Musical creation around Dream Work
A European project
A pan-European project is at the origin of Ariadna Alsina’s presence in the IRCAM studios this year: initiated by the Impuls Academy in Graz in the framework of ULYSSES, the European network that unites a range of diverse institutions, festivals, and ensembles dedicated to the diffusion of contemporary music (including IRCAM). This project brings together 8 young composers on the work of the Austrian experimental filmmaker Peter Tscherkassky. The objective: compose music for one of his two most famous films: Outer Space (1999) and Dreamwork (2001), the second and third chapters of the triptych Cinemascope, produced based on images from The Entity (1981), a Hollywood horror film. These chapters will be performed during a cinema-concert by the Ensemble Nikel.
During a workshop-conference held in Feburary 2017, the 8 composers met Tscherkassky and spoke with him about his universe and work methods. They were also able to talk with different specialists on the subject (including composer Wolfgang Mitterrer), before getting down to work. Selected with Javier Elipe Gimeno by IRCAM to be a part of the project, Ariadna Alsina focused on Dreamwork (2001).
Dream Work trailer
“In the beginning, it was this dream/nightmare universe that attracted me,” said Alsina, “and the combination between dream and reality in which the film loses us. Added to that is the filmmaker who shows himself manipulating and cutting the film with a pair of scissors, as if he manipulated the main character’s dreams. His work is a masterpiece of overlapping different “spaces” within the image. I used the Freudian theory of dream interpretation, mentioned by Tscherkassky in Graz, in my initial analysis of the film before beginning the composition itself: notably for the questions concerning condensing the layers of film and other elements that could cover several latent thoughts, like our experiences in the elaboration of our dreams. The Freudian concepts of condensation and displacement inspired a part of the treatment used on the sound material.”
An artistic project
“My first musical ideas were inspired by the density of the events, the piling up of layers, and the textures in Dreamwork… Peter also introduced external elements into the original film in homage to Man Ray: tacks, needles, salt—thrown on the film, manipulated—these objects produced all sorts of abstract images. The material attracted me and I first thought of creating correspondences between these textures and my sound work by associating the forms and materials of certain objects to spectro-morphological characteristics of sound. For example, tacks would have a metallic, pointy sound; salt would have granular sounds, and so on.”

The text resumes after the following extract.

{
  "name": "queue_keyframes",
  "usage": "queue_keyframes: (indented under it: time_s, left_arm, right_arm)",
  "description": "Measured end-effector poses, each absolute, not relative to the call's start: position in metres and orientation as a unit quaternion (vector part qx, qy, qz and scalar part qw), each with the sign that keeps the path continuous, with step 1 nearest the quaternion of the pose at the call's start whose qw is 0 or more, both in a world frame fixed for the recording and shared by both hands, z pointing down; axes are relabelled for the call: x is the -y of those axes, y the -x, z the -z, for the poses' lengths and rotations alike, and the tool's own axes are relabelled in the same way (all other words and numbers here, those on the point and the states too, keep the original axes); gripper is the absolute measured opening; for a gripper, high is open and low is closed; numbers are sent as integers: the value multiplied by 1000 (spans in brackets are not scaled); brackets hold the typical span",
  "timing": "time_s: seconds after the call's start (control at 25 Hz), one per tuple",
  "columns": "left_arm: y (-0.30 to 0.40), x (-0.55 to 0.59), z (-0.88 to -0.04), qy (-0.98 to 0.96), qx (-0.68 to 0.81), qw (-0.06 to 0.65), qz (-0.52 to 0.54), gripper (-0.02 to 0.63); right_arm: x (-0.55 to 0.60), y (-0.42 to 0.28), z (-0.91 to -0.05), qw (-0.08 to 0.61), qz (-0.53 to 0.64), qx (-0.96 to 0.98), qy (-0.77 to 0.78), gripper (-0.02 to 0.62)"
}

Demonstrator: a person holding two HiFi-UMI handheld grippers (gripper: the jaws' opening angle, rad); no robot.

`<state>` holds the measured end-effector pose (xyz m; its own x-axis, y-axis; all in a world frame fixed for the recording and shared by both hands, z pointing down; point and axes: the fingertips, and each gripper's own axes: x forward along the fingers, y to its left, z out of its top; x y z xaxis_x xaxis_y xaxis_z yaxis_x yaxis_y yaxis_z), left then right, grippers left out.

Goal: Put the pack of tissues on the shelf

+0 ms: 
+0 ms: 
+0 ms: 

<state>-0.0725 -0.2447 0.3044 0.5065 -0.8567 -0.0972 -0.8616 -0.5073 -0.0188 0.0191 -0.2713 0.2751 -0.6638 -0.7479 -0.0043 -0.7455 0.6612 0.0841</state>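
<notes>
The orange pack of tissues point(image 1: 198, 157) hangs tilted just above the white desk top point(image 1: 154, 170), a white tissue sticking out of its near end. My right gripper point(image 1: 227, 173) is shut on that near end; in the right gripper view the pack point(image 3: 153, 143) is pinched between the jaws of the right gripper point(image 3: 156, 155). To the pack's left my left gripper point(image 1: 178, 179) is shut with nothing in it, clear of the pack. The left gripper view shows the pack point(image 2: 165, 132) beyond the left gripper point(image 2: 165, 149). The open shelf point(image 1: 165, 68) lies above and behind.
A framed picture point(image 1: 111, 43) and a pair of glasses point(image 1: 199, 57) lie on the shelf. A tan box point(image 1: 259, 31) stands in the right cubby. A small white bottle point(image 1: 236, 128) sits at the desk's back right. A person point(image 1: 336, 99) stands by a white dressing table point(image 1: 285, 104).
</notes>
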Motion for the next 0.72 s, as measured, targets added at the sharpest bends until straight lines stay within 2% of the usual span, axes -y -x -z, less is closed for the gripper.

Dream Work by Peter Tscherkassky
“Very quickly however, my initial approach broadened and the work on textures and materials evolved towards work on the form, notably through an analysis of the film and its principle tropisms like the dualities dream/reality, desire/violence with a categorization of reoccurring universes, ambiances, and gestures on the screen. And so, the window in front of which we hang a curtain, the faces and objects and hand gestures we see on the screen gave me ideas for instrumental gestures, to imitate them either immediately or later: a hand caressing a leg, a hand that attacks and rapes, and even the hand of the director cutting the film… I also used excerpts from the soundtrack produced by Peter’s manipulations of the film. In traditional films the sound is embedded directly in the film, on the side of the image (In Dreamwork we sometimes see the waveform on the screen!): by cutting and editing the film, a new soundtrack takes form, a very noisy soundtrack.”
“All of this enabled me to create a form, depending on the direction in which Peter Tscherkassky guides the audience’s attention until the film’s climax. Afterwards, while the film continues to be dense and nervous, the music follows another path.”
Technological issues
Or, How to Reproduce the Spirit without a Guide. While one of the obvious technical issues is that of a film-concert—the synchronization of image and sound is carried out with a simple click-track (the musicians have an earphone in which they hear different time signals indicating the place in the film), the technological tools (digital) used by Ariadna Alsina are lightyears away from Peter Tscherkassky’s manual work on the film…
Dream Work by Peter Tscherkassky
Beginning with certain processes of analyzing the image, “It was the computer music designer I work with, Carlo Laurenzi, who suggested this analysis of the light/dark contrasts in the film. I don’t use this analysis to “stick” the sound to the image, but to generate sound material that maintains a strong relationship with the film’s discourse. Using a noise generator, I obtain raw materials that I can then work with to achieve textures that can announce, echo, or evoke the film scene analyzed. I can also use these analysis data to generate sequences of concatenative synthesis beginning with small, pre-composed sound objects.”
“Generally,” concludes the composer, “I try to imprint the technical and gestural quality of the images on the sound objects I compose. Furthermore, to suggest the numerous passages from concrete to abstract, I use several treatments and distortions applied to instrumental sounds—the idea being to combine different treatments on a single sound source or to mix instrumental sounds with processed sounds to create hybrid sonorities.”
Previous projects at Ircam
2016 – L’Air cassé de la carapace for accordion and electronics (work created during the Cursus program, academic advisor: Lorenzo Pagliei)
2017 – Le son au bout des doigts, musical creation with Emmanuelle Lizère for interactive sonic and visual installations for children.